Markstrom finished the tie with a decorative .879 SV% pin which he turfed in the garbage. Possibly taking a few D-men with it.
Stech wasn’t pleased about his obsolete plus/minus stat.
“It’s tough. Losing isn’t fun. If you’re pointing a finger tonight, it’s at me. I was minus-4 and that’s unacceptable.” - Stecher— Vancouver Canucks (@Canucks) February 10, 2018
Bo Hurricane-Slayer Horvat went vegan in the game and lost his appetite. Because...too much ketchup makes for unpalatable game meals.
"It's not easy trailing, playing catch-up all the time but we need to find ways to start games better then we do," - Bo Horvat on 4-1 loss to Carolina pic.twitter.com/u0jJHsW7g1— Vancouver Canucks (@Canucks) February 10, 2018
And our shining star on his 4 hit night.
Over in the Green room, the presser was shown the door.
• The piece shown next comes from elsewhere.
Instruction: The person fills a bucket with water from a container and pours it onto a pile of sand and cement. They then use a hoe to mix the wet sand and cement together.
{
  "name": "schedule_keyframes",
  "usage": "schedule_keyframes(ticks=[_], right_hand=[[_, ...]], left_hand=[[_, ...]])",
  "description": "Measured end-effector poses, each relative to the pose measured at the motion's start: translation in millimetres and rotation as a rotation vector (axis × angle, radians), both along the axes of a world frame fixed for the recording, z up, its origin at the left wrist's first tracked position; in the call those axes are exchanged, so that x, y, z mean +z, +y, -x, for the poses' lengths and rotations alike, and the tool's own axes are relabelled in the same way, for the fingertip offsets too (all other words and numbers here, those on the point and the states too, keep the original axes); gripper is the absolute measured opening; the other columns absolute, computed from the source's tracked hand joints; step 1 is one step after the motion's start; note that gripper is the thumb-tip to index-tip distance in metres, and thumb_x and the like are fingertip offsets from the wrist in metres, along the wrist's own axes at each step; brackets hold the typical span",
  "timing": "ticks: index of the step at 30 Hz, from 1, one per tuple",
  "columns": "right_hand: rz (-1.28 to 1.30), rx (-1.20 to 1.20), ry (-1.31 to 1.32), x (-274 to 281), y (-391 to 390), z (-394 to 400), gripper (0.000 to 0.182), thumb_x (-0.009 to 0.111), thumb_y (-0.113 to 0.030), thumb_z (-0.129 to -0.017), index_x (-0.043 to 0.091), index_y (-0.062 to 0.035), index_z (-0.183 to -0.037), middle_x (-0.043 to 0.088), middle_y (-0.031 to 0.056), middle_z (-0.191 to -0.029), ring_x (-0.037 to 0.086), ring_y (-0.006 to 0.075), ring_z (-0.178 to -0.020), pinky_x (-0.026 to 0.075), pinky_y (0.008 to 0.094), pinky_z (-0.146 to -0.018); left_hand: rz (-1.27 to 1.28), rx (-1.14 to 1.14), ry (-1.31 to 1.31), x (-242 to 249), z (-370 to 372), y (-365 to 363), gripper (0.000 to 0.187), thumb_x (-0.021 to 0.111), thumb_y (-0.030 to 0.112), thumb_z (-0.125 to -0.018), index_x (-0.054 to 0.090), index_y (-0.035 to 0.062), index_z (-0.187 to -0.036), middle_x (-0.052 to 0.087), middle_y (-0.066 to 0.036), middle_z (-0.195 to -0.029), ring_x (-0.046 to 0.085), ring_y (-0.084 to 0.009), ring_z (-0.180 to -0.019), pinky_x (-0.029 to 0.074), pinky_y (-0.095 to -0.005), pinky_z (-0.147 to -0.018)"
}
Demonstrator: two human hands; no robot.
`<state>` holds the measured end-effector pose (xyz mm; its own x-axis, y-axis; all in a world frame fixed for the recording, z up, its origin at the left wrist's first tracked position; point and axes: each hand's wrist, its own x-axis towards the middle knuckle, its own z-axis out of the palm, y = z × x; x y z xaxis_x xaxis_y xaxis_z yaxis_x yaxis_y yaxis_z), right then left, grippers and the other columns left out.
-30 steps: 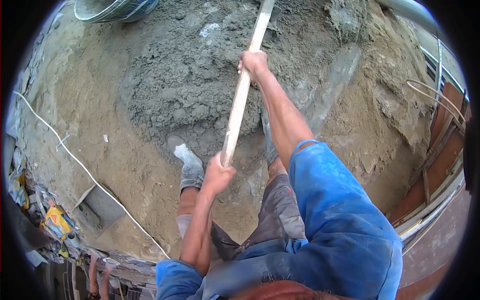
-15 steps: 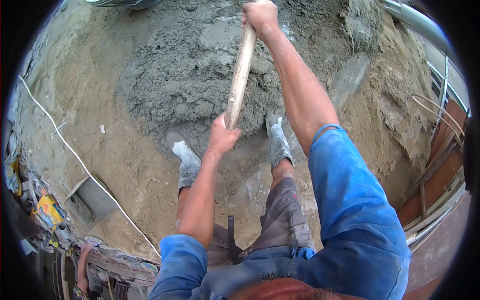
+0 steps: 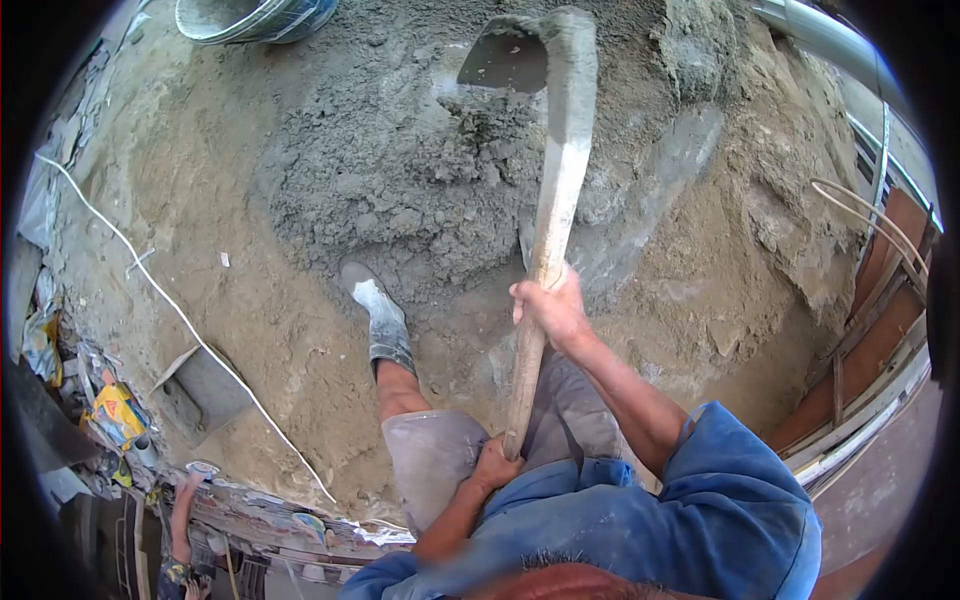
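Both of my hands are closed around the wooden handle of a hoe (image 3: 557, 190). My left hand (image 3: 497, 464) grips the handle's lower end, close to my waist. Further up the shaft, my right hand (image 3: 556, 308) is wrapped round it. The hoe's head is raised at the top of the view, its dark metal blade (image 3: 512, 62) turned to the left above the mortar. Wet grey mortar (image 3: 390, 180) lies heaped in front of my feet. One grey boot (image 3: 378, 312) stands at the heap's near edge; the other is hidden behind the handle and my right arm.
A bucket (image 3: 285, 28) stands at the far left. A white cable (image 3: 175, 305) crosses the sandy ground on the left, passing a grey tray (image 3: 205, 395). Another person's arm (image 3: 183, 512) shows at lower left. Boards (image 3: 865, 375) and a pipe (image 3: 825, 45) line the right side.
My hands have drawn the hoe back toward my body, bringing its blade into view. My right hand has come down and nearer, my left hand to my waist. More of the bucket shows.
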<state>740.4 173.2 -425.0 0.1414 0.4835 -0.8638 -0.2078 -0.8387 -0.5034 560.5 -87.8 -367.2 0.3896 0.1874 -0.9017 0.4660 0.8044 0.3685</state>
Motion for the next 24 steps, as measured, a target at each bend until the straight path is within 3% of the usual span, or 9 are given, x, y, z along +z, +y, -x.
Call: schedule_keyframes(ticks=[2,4,7,11,12,15,17,21,24], right_hand=[[-0.104,-0.126,-0.06,-5,61,-38,0.012,0.06,-0.001,-0.078,0.052,0.0055,-0.085,0.058,0.0098,-0.066,0.058,0.0172,-0.049,0.052,0.031,-0.045],[-0.258,-0.179,-0.214,-41,122,-71,0.006,0.057,-0.001,-0.083,0.053,0.0038,-0.082,0.055,0.0074,-0.063,0.055,0.0141,-0.047,0.051,0.0278,-0.044],[-0.228,-0.337,-0.341,-104,189,-85,0.005,0.055,-0.003,-0.083,0.053,0.0013,-0.08,0.053,0.0055,-0.061,0.05,0.0138,-0.045,0.047,0.0297,-0.044],[0.179,-0.408,-0.14,-172,69,69,0.006,0.056,-0.002,-0.077,0.052,0.0025,-0.077,0.052,0.0088,-0.057,0.051,0.0199,-0.042,0.047,0.0358,-0.04],[0.234,-0.456,-0.085,-179,38,103,0.007,0.057,-0.003,-0.077,0.052,0.0023,-0.077,0.051,0.0082,-0.057,0.051,0.0199,-0.041,0.047,0.0362,-0.039],[0.195,-0.477,-0.024,-135,5,173,0.01,0.058,-0.002,-0.078,0.049,0.0001,-0.076,0.051,0.008,-0.06,0.053,0.0209,-0.046,0.049,0.0376,-0.045],[0.204,-0.525,0.088,-93,-29,209,0.011,0.058,0.001,-0.078,0.048,-0.0005,-0.081,0.053,0.0094,-0.066,0.056,0.0229,-0.053,0.051,0.0387,-0.052],[-0.002,-0.489,0.184,-16,-44,222,0.023,0.057,0.008,-0.076,0.043,-0.0023,-0.09,0.055,0.0119,-0.072,0.06,0.0257,-0.062,0.052,0.04,-0.06],[-0.196,-0.396,0.167,15,9,171,0.025,0.058,0.01,-0.073,0.043,-0.0019,-0.089,0.057,0.0122,-0.072,0.061,0.0231,-0.058,0.052,0.0369,-0.059]], left_hand=[[-0.191,-0.007,-0.023,-44,-8,73,0.047,0.064,0.01,-0.067,0.059,0.0036,-0.114,0.065,-0.023,-0.095,0.063,-0.0375,-0.095,0.049,-0.0418,-0.083],[-0.306,-0.025,-0.031,-94,-12,156,0.04,0.062,0.009,-0.068,0.06,0.0031,-0.107,0.064,-0.024,-0.093,0.062,-0.0397,-0.092,0.049,-0.043,-0.081],[-0.493,-0.129,0.064,-91,9,271,0.032,0.06,0.011,-0.067,0.058,0.0,-0.097,0.064,-0.025,-0.091,0.062,-0.0406,-0.09,0.049,-0.0444,-0.079],[-0.293,-0.305,0.184,-25,147,213,0.039,0.062,0.009,-0.066,0.058,-0.0013,-0.103,0.064,-0.022,-0.089,0.063,-0.0357,-0.089,0.048,-0.0391,-0.08],[-0.271,-0.28,0.202,-41,193,174,0.038,0.061,0.009,-0.066,0.058,-0.0005,-0.103,0.063,-0.022,-0.091,0.062,-0.0339,-0.091,0.047,-0.0381,-0.082],[-0.354,-0.164,0.096,-65,289,101,0.029,0.055,0.007,-0.066,0.06,0.0039,-0.095,0.064,-0.02,-0.086,0.062,-0.0385,-0.087,0.048,-0.0427,-0.076],[-0.239,-0.289,0.155,-64,332,77,0.024,0.057,0.007,-0.067,0.058,0.0067,-0.09,0.064,-0.019,-0.087,0.061,-0.0396,-0.086,0.049,-0.044,-0.073],[-0.302,-0.481,0.369,-67,338,48,0.02,0.059,0.009,-0.068,0.057,0.0081,-0.088,0.064,-0.018,-0.088,0.06,-0.0411,-0.085,0.049,-0.0454,-0.071],[-0.442,-0.27,0.407,-69,272,63,0.019,0.062,0.011,-0.069,0.057,0.0082,-0.088,0.064,-0.02,-0.087,0.06,-0.0415,-0.085,0.049,-0.0467,-0.072]])
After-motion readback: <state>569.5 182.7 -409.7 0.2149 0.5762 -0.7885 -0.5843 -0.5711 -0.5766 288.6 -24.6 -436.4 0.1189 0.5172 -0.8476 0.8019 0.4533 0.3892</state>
Just before he slammed it in the face of a
group of single non-attending NM reporter, Green did say this:
“I don’t like losing like that. We’re not a good enough team to have only half the guys play well. We need more.” - Coach Green— Vancouver Canucks (@Canucks) February 10, 2018
Just more guys too. Couldn’t hurt. Because math can help - If we had say....48 guys on the roster and only half play well...then that’s 24 well played guys to put on the ice. The other half could wait on the bus keeping the beer cooler cool.
And that’s how the tie was pulled out of a sloppy 4-1 loss. With the easy game over with, a nasty back-to-back roadkill complete we can focus on the abyss. No...I mean...Dallas. Nucks are there Sunday to shoot more pucks than we can count in a single
period game week.
Remember...when gazing into the abyss, that better times are near the bottom. Like that last yummy bit of peanut butter in the jar you scoop out and savour... just before you jump.
Have a sad/mad/sappy Saturday and a tremendously sunny Sunday.